Objectives: Intrahepatic cholestasis of pregnancy (ICP), a condition exclusive to pregnancy, necessitates prompt identification and intervention to improve the perinatal outcomes. This study aims to develop suitable machine-learning models for predicting ICP based on clinical and laboratory indicators.
Methods: This study retrospectively analyzed data from 1092 pregnant women, with 537 diagnosed with ICP and 555 healthy cases as a control. Two study schemes were devised. For scheme 1, 62 indicators from the first period of gestation were utilized to establish predictive models. For scheme 2, 62 indicators from at least two periods of gestation were utilized to establish predictive models. Under each scheme, three different machine-learning models were developed based on the Arya Privacy Computing Platform, encompassing Support Vector Machine (SVM), Deep Neural Network (DNN), and Xgboost for Scheme 1, and Recurrent Neural Network (RNN), Long Short-Term Memory Network (LSTM), and Gated Recurrent Unit (GRU) for Scheme 2. The predictive efficacy of each model on ICP was evaluated and compared.
Results: Under Scheme 1, the cohort comprised 1092 pregnant women (537 with ICP, 555 healthy). The SVM model exhibited a sensitivity, specificity, and accuracy of 85.5%, 47.50%, and 67.90%, respectively, while DNN showed 65.70%, 92.70%, and 79.40%, respectively, and Xgboost achieved 65.60%, 81.90%, and 73.40%, respectively. In Scheme 2, 899 pregnant women were analyzed (466 with ICP, 433 healthy). RNN demonstrated a sensitivity, specificity, and accuracy of 97.60%, 82.10%, and 90.50%, respectively; LSTM presented 90.70%, 81.70%, and 86.60%, respectively; and GRU achieved 89.90%, 83.80%, and 89.40%, respectively.

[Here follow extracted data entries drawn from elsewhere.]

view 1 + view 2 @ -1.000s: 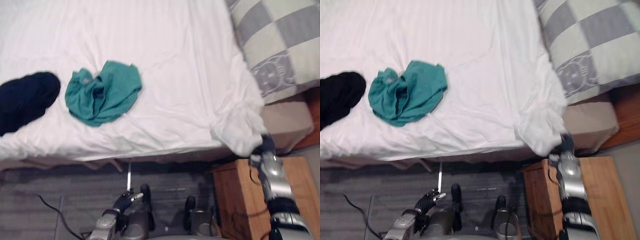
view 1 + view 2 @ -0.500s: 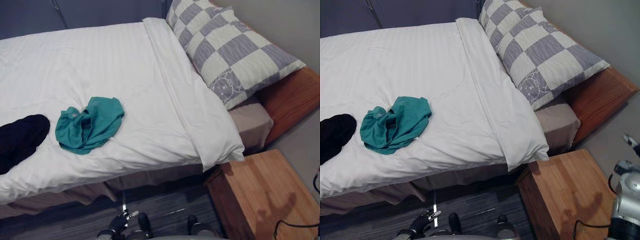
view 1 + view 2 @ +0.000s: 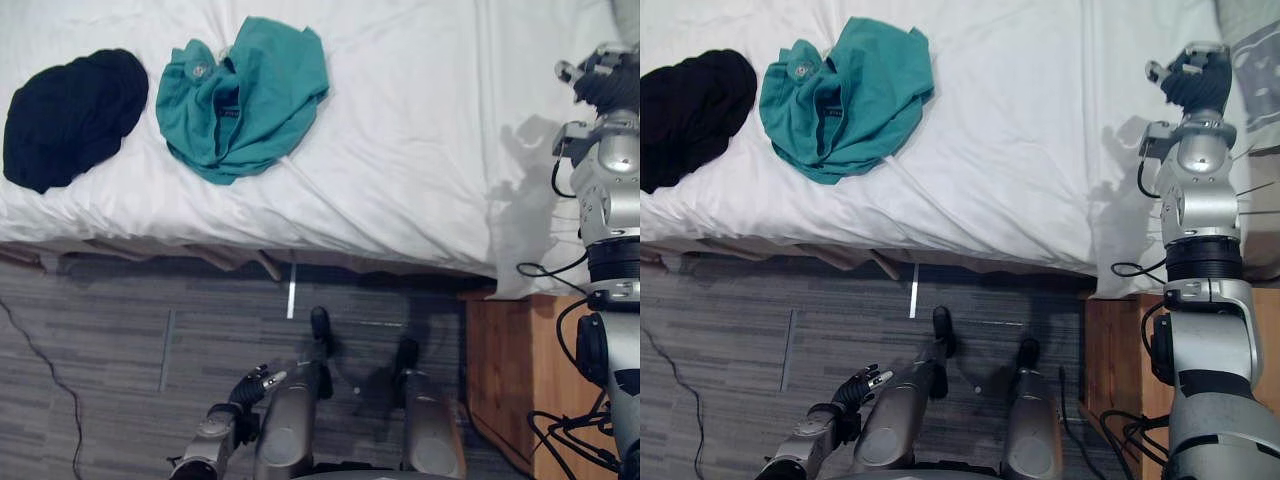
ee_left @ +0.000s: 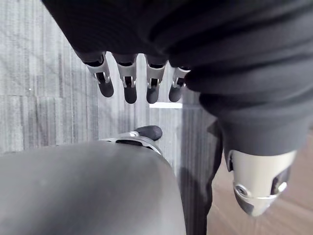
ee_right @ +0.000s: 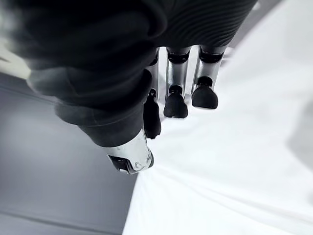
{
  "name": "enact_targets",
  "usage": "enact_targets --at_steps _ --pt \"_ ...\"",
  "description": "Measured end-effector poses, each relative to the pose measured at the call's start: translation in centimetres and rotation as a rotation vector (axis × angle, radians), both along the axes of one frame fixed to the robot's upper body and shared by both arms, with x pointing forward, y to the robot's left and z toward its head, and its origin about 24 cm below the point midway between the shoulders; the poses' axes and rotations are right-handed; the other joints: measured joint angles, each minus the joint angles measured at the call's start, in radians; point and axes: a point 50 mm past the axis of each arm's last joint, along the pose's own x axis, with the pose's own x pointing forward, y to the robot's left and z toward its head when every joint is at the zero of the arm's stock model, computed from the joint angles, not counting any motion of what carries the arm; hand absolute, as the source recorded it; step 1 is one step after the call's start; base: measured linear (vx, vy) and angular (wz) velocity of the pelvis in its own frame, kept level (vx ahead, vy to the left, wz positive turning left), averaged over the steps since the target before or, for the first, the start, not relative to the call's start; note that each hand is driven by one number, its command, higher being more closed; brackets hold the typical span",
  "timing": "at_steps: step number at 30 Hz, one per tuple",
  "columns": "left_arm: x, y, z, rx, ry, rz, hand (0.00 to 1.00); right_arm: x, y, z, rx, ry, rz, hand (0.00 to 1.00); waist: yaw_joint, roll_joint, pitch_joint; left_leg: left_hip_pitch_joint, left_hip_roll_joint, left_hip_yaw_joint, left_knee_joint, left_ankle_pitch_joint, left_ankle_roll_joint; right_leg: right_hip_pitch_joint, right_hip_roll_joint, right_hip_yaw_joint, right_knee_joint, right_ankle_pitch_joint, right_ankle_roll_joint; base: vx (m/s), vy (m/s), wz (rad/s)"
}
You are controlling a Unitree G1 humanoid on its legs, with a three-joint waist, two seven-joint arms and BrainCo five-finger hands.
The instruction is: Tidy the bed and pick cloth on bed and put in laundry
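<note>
White bed (image 3: 400, 150) above grey floor (image 3: 120, 340), teal cloth (image 3: 245, 100) beside black cloth (image 3: 75, 115) near the bed's edge, right hand (image 3: 1195, 78) over the bed, well apart from both, fingers (image 5: 175, 105) relaxed, empty, left hand (image 3: 255, 385) low by the floor, fingers loose, empty

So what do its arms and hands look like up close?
The right arm and left arm are silver-grey segments. The right robot hand and left robot hand each wear a dark ribbed cover; their silver fingers end in rounded dark tips.

Teal cloth (image 3: 243, 98), black cloth (image 3: 72, 117), white duvet (image 3: 400, 150), grey floor (image 3: 120, 350).
</note>
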Motion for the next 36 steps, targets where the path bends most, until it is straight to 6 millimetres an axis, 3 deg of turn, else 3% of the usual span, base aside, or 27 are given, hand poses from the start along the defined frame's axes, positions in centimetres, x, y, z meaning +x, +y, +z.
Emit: enact_targets --at_steps 2,6,8,10,11,14,16,17,18,19,21,25,28,36 --pt "0.8 -0.3 0.4 -0.005 -0.026 -0.006 0.0 -0.4 -0.4 -1.1 0.069 -0.021 -0.013 1.0 -0.001 0.001 0.022 -0.036 -0.013 0.011 0.06 -0.032 0.007 -0.048 -0.029 0.014 0.078 -0.037 0.005 0.03 -0.004 0.05" --pt "2.1 0.0 1.2 0.007 -0.079 0.0 0.0 -1.1 0.3 -6.1 0.159 0.02 0.021 1.0 -0.022 -0.001 0.057 -0.16 0.017 0.04 0.328 -0.178 0.008 -0.144 -0.052 0.065 0.244 -0.12 0.01 -0.04 -0.041 -0.14" --pt "2.4 0.1 1.4 0.015 -0.091 0.012 0.0 -1.8 0.4 -7.1 0.196 -0.023 0.038 1.0 -0.024 -0.002 0.062 -0.175 0.033 0.046 0.398 -0.222 0.007 -0.152 -0.053 0.077 0.291 -0.147 0.011 -0.03 -0.08 -0.22" --pt "2.5 0.3 1.4 0.018 -0.105 0.016 0.0 -2.7 0.8 -10.9 0.261 0.005 0.051 1.0 -0.028 -0.005 0.063 -0.158 0.056 0.056 0.464 -0.265 0.008 -0.128 -0.051 0.09 0.324 -0.173 0.01 -0.02 -0.118 -0.23" --pt "2.5 0.3 1.4 0.017 -0.106 0.016 0.0 -2.9 1.0 -11.4 0.267 0.009 0.056 1.0 -0.029 -0.006 0.063 -0.153 0.057 0.056 0.465 -0.267 0.007 -0.123 -0.051 0.09 0.324 -0.175 0.01 0.0 -0.087 -0.16" --pt "2.5 0.6 1.5 0.018 -0.117 0.034 0.0 -4.5 2.7 -16.9 0.366 0.097 0.079 1.0 -0.041 -0.041 0.057 -0.08 0.062 0.078 0.431 -0.273 0.001 -0.058 -0.049 0.09 0.295 -0.178 0.013 0.03 -0.084 -0.08" --pt "2.1 0.3 1.4 0.008 -0.119 0.039 0.0 -8.3 4.1 -25.3 0.484 0.356 0.043 1.0 -0.047 -0.077 0.037 0.008 0.076 0.125 0.363 -0.266 -0.01 0.023 -0.044 0.078 0.227 -0.167 0.011 0.09 -0.103 -0.04" --pt "2.0 0.0 1.2 0.0 -0.116 0.041 0.0 -9.6 4.6 -27.6 0.514 0.44 0.036 1.0 -0.048 -0.083 0.031 0.028 0.08 0.135 0.342 -0.261 -0.017 0.045 -0.038 0.075 0.202 -0.16 0.011 0.15 -0.081 -0.13" --pt "1.3 0.1 0.8 0.008 -0.094 0.074 0.0 -13.5 6.1 -32.8 0.601 0.65 0.005 0.0 -0.05 -0.095 0.014 0.069 0.077 0.142 0.287 -0.246 -0.035 0.088 -0.032 0.061 0.141 -0.142 0.012 0.14 -0.043 -0.11" --pt "0.9 0.2 0.6 0.009 -0.082 0.076 0.0 -15.5 6.9 -34.8 0.637 0.739 0.001 0.0 -0.05 -0.099 0.0 0.082 0.074 0.145 0.262 -0.238 -0.036 0.1 -0.027 0.059 0.117 -0.133 0.014 0.14 -0.032 -0.1" --pt "-1.0 -0.2 -0.3 -0.008 -0.029 0.087 0.0 -22.7 9.0 -40.3 0.802 1.019 -0.049 0.0 -0.076 -0.107 -0.053 0.148 0.05 0.158 0.148 -0.188 -0.035 0.149 -0.016 0.055 0.02 -0.098 0.023 0.2 -0.025 -0.11" --pt "-2.2 -0.8 -1.3 -0.012 0.056 0.087 0.0 -26.7 8.7 -42.6 0.763 1.249 0.001 0.0 -0.092 -0.112 -0.12 0.254 0.038 0.162 0.033 -0.151 -0.041 0.271 0.007 0.036 -0.12 -0.049 0.032 0.17 -0.024 -0.07" --pt "-3.5 -0.4 -2.0 0.0 0.124 0.137 0.0 -28.8 9.2 -43.7 0.746 1.394 0.063 0.0 -0.074 -0.126 -0.181 0.336 0.029 0.161 -0.047 -0.13 -0.06 0.345 0.028 0.031 -0.197 -0.034 0.028 0.11 -0.031 -0.05" --pt "-5.4 1.1 -2.8 0.114 0.222 0.298 0.0 -29.2 8.4 -43.8 0.805 1.372 0.021 0.0 -0.078 -0.109 -0.192 0.354 0.049 0.163 -0.011 -0.125 -0.069 0.435 0.011 -0.059 -0.198 -0.036 0.028 0.01 -0.012 0.24"
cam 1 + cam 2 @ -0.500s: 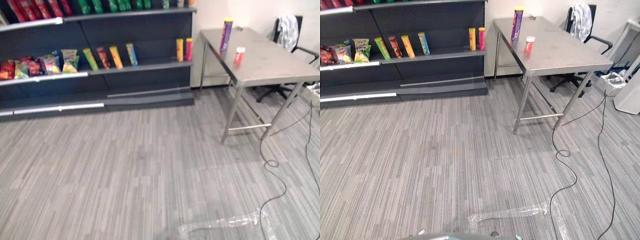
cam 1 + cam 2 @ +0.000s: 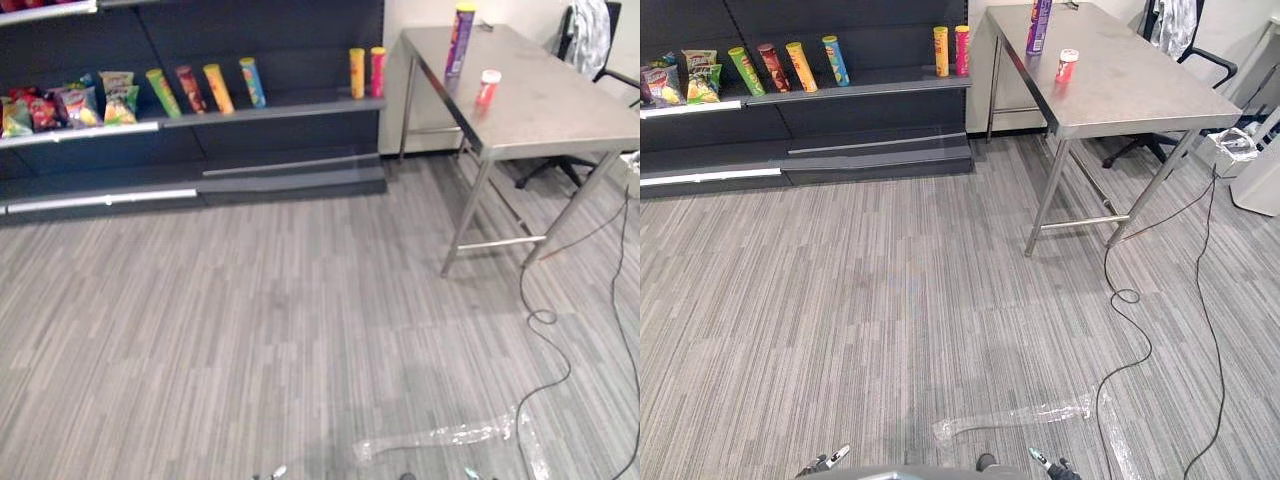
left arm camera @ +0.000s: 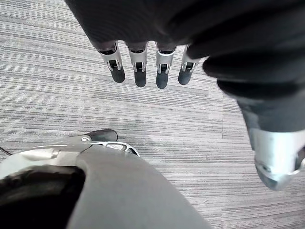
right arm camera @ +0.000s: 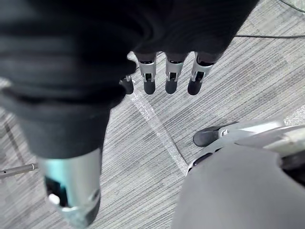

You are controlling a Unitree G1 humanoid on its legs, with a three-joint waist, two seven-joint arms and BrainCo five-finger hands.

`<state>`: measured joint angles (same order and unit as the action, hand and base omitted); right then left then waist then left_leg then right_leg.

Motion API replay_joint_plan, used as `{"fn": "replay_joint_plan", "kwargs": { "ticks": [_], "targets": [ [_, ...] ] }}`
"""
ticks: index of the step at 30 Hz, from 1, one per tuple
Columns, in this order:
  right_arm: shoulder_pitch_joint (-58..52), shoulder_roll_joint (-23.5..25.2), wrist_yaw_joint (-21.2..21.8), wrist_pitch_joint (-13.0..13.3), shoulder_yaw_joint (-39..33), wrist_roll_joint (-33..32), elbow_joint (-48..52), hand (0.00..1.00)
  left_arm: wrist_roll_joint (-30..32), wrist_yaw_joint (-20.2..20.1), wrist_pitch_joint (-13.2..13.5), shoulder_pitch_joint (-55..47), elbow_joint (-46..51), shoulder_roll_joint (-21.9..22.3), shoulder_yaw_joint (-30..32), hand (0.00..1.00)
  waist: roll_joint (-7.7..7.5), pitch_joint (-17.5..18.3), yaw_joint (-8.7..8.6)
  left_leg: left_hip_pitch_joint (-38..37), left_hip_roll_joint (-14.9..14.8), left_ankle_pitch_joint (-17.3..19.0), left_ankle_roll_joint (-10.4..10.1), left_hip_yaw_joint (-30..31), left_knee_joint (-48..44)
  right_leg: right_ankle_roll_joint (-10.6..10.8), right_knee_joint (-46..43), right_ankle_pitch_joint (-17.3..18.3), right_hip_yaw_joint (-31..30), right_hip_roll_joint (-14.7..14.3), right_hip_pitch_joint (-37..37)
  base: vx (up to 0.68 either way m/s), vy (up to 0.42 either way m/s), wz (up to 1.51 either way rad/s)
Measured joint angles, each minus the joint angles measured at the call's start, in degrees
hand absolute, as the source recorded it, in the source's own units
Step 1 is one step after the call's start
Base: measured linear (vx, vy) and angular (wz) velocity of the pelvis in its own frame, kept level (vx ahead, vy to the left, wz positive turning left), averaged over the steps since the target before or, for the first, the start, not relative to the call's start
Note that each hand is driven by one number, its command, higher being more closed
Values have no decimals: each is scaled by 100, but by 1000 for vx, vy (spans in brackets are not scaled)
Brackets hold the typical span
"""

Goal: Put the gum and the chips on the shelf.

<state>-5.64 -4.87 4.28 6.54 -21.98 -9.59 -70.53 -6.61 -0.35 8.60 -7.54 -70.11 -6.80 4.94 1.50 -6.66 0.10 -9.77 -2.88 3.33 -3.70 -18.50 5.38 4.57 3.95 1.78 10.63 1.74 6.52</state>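
only your view has dipped since the earlier frame; nothing on the table has shifted. chips, a tall purple tube, stands at 1 o'clock, with gum, a small red tub, just beside it. both look light, stiff and smooth, so take each round its middle. left hand and right hand hang relaxed, empty. shelf at 11 o'clock has a gap between its tubes; mind the table's corner.

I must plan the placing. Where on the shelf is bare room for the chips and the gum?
The shelf board is bare between the blue tube and the yellow tube. Left of the blue tube, other leaning tubes and snack bags crowd the row.
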Motion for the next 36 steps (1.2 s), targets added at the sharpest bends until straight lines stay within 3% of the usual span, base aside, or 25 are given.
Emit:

Conclusion: DNN and RNN are the two most suitable models to predict ICP in a convenient and available way. It provides flexible choice for medical staff and helps them optimize the therapeutic strategies to meet different clinical setting and improve the clinical prognosis of ICP.
Keywords: Arya Privacy Computing Platform; Intrahepatic cholestasis of pregnancy; machine learning; maternal health; predictive efficacy; sequential data analysis.